## Your goal:
Every line of the material that mentions the word "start" should be copied out.

* * * * *

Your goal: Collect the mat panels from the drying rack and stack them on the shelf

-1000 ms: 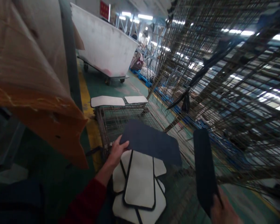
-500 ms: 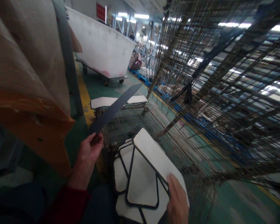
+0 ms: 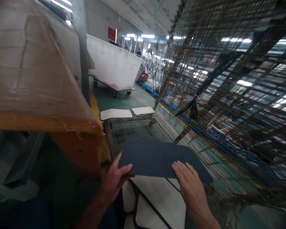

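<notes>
A flat dark grey panel with angled corners lies across the view above a pile. My left hand grips its left end, thumb on top and fingers partly hidden. On its near right part rests my right hand, fingers stretched out and flat on the surface; its thumb is hidden. Beneath the panel is a pile of white-faced pieces with dark edges, turned at various angles. Farther off, two white pieces, a left one and a right one, lie on the wire mesh rack.
A tall wire mesh frame leans along the right. At left, a sheet-covered load with an orange lower edge stands beside a grey post. A white wheeled tub stands behind, and blue pallets farther back.
The dark panel has swung from upright and slanted in my left hand to lying flat over the pile. My right hand has moved from a white piece onto this panel.
</notes>
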Available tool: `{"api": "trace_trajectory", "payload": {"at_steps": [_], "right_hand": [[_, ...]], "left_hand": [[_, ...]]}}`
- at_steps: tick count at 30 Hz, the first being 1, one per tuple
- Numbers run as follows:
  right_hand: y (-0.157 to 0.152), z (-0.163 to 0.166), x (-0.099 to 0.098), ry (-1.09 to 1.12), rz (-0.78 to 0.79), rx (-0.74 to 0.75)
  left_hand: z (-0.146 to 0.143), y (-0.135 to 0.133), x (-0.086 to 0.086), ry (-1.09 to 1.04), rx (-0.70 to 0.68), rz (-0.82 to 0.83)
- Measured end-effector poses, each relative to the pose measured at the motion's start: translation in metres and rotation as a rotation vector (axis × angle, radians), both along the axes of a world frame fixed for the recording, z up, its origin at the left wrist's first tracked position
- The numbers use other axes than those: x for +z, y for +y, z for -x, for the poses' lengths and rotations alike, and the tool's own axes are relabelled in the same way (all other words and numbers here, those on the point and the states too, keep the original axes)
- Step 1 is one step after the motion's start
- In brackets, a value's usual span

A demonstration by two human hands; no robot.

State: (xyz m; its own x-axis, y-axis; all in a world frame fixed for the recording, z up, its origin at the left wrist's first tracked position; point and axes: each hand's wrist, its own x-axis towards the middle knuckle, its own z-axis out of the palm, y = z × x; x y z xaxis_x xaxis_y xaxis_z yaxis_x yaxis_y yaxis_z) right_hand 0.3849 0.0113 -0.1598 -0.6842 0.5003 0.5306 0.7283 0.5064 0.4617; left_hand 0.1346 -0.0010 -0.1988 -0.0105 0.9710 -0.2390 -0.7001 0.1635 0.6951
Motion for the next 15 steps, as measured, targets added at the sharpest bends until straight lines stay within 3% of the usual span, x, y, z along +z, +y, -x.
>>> {"api": "trace_trajectory", "payload": {"at_steps": [2,5,8,10,12,15], "right_hand": [[0.005,-0.013,0.001,0.029,-0.021,0.029],[0.008,-0.035,0.017,0.143,0.044,-0.032],[0.015,-0.062,0.02,0.342,0.32,-0.163],[0.025,-0.074,-0.002,0.445,0.68,-0.303],[0.033,-0.074,-0.039,0.428,0.964,-0.465],[0.036,-0.042,-0.091,0.157,0.954,-0.617]], "left_hand": [[0.004,-0.001,-0.001,-0.057,-0.106,-0.038],[0.031,0.002,-0.001,-0.133,-0.216,-0.133],[0.064,-0.001,0.002,0.055,-0.136,-0.315],[0.078,-0.007,0.006,0.212,-0.17,-0.514],[0.087,-0.013,0.012,0.261,-0.287,-0.707],[0.103,-0.016,0.025,0.148,-0.295,-0.774]]}}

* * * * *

## Task solution:
- Measured end-effector poses, each relative to the pose measured at the motion's start: translation in metres and rotation as a rotation vector (axis × angle, radians), both along the axes of a world frame fixed for the recording, z up, its origin at the left wrist's first tracked position
- Step 1 is one step after the motion's start

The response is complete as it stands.